ECLI:NL:CRVB:2019:3921
Centrale Raad van Beroep
- Hoger beroep
- Rechtspraak.nl
Beoordeling laattijdige Wajong-aanvraag en verzekeringsgeneeskundige beoordeling
In deze zaak heeft de Centrale Raad van Beroep op 31 oktober 2019 uitspraak gedaan in hoger beroep over de laattijdige Wajong-aanvraag van betrokkene. De Raad heeft de vraag beoordeeld of de rechtbank op goede gronden heeft geoordeeld dat het Uwv bij de beoordeling van de laattijdige Wajong-aanvraag had moeten uitgaan van de verzekeringsgeneeskundige beoordeling in eerste aanleg en of er een arbeidskundige herbeoordeling had moeten plaatsvinden. De Raad concludeert dat de rechtbank ten onrechte heeft geoordeeld dat het Uwv geen arbeidskundige beoordeling heeft verricht.

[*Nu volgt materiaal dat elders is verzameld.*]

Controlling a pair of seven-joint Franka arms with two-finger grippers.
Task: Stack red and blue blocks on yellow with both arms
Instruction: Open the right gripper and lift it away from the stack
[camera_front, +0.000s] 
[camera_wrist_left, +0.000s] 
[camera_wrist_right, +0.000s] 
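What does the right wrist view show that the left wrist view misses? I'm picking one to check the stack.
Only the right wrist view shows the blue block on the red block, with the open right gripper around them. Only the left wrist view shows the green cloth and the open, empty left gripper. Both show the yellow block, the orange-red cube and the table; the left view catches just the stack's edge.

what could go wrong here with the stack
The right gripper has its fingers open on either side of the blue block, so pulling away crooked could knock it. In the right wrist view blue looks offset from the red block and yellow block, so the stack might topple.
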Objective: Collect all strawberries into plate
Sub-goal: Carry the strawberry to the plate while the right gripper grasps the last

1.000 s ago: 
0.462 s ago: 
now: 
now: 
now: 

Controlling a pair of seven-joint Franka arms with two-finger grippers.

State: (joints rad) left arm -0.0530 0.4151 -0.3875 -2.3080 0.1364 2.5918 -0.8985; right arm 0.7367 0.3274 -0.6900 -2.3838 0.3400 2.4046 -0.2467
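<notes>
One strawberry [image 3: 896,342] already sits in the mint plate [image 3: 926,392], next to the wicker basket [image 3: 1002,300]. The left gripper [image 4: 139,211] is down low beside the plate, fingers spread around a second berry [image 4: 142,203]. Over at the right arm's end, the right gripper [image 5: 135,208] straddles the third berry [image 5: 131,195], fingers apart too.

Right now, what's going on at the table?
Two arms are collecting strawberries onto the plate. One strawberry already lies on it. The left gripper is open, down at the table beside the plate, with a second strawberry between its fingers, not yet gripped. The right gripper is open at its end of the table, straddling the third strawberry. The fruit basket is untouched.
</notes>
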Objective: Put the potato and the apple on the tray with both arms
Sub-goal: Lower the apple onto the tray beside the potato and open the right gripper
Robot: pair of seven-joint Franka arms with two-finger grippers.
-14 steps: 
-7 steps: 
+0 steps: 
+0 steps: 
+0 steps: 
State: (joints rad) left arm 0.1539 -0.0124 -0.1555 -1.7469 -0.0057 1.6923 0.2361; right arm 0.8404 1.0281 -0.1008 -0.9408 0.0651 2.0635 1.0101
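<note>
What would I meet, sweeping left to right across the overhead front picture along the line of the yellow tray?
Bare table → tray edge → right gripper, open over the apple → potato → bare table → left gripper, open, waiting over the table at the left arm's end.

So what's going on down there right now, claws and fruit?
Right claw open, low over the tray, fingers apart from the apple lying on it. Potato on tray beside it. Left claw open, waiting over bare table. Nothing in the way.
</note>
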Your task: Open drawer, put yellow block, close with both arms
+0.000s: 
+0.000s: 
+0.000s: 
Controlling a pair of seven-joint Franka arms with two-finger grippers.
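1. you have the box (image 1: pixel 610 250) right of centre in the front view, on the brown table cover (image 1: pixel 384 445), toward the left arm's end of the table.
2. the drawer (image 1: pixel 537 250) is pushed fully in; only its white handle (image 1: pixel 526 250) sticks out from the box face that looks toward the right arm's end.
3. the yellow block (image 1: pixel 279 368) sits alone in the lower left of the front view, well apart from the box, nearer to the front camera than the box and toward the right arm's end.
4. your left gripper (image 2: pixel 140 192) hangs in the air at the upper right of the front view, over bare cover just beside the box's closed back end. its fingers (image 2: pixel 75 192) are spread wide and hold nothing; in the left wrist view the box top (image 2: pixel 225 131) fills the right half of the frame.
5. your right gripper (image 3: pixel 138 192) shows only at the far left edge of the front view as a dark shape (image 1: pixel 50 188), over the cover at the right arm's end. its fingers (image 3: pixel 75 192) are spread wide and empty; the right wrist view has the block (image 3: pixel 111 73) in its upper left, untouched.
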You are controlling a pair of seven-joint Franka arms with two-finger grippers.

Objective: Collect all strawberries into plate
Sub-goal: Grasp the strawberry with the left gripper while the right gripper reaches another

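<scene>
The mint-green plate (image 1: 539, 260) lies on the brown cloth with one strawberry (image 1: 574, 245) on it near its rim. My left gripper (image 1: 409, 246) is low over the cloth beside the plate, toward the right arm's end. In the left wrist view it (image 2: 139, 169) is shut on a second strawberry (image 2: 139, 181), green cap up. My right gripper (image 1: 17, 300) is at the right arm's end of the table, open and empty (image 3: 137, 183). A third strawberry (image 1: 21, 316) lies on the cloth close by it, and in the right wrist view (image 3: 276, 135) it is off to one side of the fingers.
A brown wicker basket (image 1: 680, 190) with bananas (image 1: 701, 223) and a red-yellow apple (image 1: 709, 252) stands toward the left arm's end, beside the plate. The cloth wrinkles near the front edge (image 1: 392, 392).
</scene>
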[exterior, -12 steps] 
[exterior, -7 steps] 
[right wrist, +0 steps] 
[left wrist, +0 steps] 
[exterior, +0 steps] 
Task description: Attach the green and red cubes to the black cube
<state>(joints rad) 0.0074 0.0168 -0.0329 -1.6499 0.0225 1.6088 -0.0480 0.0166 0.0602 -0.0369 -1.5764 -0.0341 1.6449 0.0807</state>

De verzekeringsarts bezwaar en beroep heeft overtuigend gemotiveerd dat er op achttienjarige leeftijd geen psychische beperkingen bij betrokkene konden worden vastgesteld. De Raad heeft de eerdere uitspraken van de rechtbank vernietigd en het beroep ongegrond verklaard. De Raad benadrukt dat bij een laattijdige aanvraag de bewijslast bij de aanvrager ligt en dat er onvoldoende medische informatie beschikbaar was om beperkingen vast te stellen in de relevante periode. De uitspraak bevestigt de noodzaak van een zorgvuldige beoordeling van laattijdige aanvragen en de rol van medische rapportages in dit proces.